(Dataset content Opens)

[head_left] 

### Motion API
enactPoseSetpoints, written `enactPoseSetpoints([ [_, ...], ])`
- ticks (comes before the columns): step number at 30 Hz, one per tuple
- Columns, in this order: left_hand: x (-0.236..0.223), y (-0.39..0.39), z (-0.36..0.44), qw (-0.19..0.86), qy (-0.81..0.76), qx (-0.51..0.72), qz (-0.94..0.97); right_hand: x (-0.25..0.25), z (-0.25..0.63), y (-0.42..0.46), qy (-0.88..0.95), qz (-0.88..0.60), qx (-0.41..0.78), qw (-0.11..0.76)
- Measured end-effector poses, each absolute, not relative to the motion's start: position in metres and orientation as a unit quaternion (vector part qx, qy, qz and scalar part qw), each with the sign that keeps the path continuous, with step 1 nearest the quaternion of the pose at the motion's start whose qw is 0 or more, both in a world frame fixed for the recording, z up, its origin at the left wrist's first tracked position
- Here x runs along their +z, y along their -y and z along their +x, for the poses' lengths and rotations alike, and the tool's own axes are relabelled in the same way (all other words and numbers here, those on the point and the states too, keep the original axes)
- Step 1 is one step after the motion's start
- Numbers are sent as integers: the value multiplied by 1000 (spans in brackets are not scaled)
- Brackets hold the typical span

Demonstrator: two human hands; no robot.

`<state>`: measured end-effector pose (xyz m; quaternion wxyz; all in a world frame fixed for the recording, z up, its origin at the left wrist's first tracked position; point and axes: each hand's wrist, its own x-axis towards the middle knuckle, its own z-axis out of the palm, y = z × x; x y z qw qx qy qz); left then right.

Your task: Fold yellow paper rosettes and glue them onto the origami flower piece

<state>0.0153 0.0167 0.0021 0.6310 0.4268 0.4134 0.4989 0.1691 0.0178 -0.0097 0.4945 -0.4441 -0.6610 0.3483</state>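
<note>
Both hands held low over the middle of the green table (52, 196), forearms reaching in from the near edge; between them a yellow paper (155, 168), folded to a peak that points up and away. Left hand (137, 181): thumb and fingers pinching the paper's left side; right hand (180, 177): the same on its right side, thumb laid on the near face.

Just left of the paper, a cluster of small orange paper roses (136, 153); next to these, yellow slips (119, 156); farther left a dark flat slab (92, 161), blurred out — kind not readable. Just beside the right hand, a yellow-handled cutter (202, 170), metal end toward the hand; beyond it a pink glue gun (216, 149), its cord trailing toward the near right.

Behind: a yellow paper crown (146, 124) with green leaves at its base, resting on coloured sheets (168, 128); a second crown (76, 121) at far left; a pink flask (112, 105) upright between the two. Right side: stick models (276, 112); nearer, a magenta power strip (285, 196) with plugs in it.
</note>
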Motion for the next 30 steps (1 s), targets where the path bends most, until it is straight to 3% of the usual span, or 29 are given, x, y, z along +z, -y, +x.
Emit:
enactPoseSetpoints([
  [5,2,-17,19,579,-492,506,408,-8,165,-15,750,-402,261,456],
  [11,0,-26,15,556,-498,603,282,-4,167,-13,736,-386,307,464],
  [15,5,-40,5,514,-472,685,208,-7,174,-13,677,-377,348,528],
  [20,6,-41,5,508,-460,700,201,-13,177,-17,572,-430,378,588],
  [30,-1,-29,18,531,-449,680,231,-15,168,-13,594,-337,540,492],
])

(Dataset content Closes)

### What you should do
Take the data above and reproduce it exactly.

### Response below
[head_left] 

### Motion API
enactPoseSetpoints, written `enactPoseSetpoints([ [_, ...], ])`
- ticks (comes before the columns): step number at 30 Hz, one per tuple
- Columns, in this order: left_hand: x (-0.236..0.223), y (-0.39..0.39), z (-0.36..0.44), qw (-0.19..0.86), qy (-0.81..0.76), qx (-0.51..0.72), qz (-0.94..0.97); right_hand: x (-0.25..0.25), z (-0.25..0.63), y (-0.42..0.46), qy (-0.88..0.95), qz (-0.88..0.60), qx (-0.41..0.78), qw (-0.11..0.76)
- Measured end-effector poses, each absolute, not relative to the motion's start: position in metres and orientation as a unit quaternion (vector part qx, qy, qz and scalar part qw), each with the sign that keeps the path continuous, with step 1 nearest the quaternion of the pose at the motion's start whose qw is 0 or more, both in a world frame fixed for the recording, z up, its origin at the left wrist's first tracked position
- Here x runs along their +z, y along their -y and z along their +x, for the poses' lengths and rotations alike, and the tool's own axes are relabelled in the same way (all other words and numbers here, those on the point and the states too, keep the original axes)
- Step 1 is one step after the motion's start
- Numbers are sent as integers: the value multiplied by 1000 (spans in brackets are not scaled)
- Brackets hold the typical span

Demonstrator: two human hands; no robot.

`<state>`: measured end-effector pose (xyz m; quaternion wxyz; all in a world frame fixed for the recording, z up, its origin at the left wrist's first tracked position; point and axes: each hand's wrist, its own x-axis towards the middle knuckle, its own z-axis out of the palm, y = z × x; x y z qw qx qy qz); left then right.

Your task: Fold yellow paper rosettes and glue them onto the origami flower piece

<state>0.0153 0.0167 0.0021 0.6310 0.4268 0.4134 0.4989 0.1691 0.0178 -0.0097 0.4945 -0.4441 -0.6610 0.3483</state>
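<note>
Both hands held low over the middle of the green table (52, 196), forearms reaching in from the near edge; between them a yellow paper (155, 168), folded to a peak that points up and away. Left hand (137, 181): thumb and fingers pinching the paper's left side; right hand (180, 177): the same on its right side, thumb laid on the near face.

Just left of the paper, a cluster of small orange paper roses (136, 153); next to these, yellow slips (119, 156); farther left a dark flat slab (92, 161), blurred out — kind not readable. Just beside the right hand, a yellow-handled cutter (202, 170), metal end toward the hand; beyond it a pink glue gun (216, 149), its cord trailing toward the near right.

Behind: a yellow paper crown (146, 124) with green leaves at its base, resting on coloured sheets (168, 128); a second crown (76, 121) at far left; a pink flask (112, 105) upright between the two. Right side: stick models (276, 112); nearer, a magenta power strip (285, 196) with plugs in it.
</note>
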Motion for the next 30 steps (1 s), targets where the path bends most, until it is straight to 3% of the usual span, or 29 are given, x, y, z along +z, -y, +x.
Emit:
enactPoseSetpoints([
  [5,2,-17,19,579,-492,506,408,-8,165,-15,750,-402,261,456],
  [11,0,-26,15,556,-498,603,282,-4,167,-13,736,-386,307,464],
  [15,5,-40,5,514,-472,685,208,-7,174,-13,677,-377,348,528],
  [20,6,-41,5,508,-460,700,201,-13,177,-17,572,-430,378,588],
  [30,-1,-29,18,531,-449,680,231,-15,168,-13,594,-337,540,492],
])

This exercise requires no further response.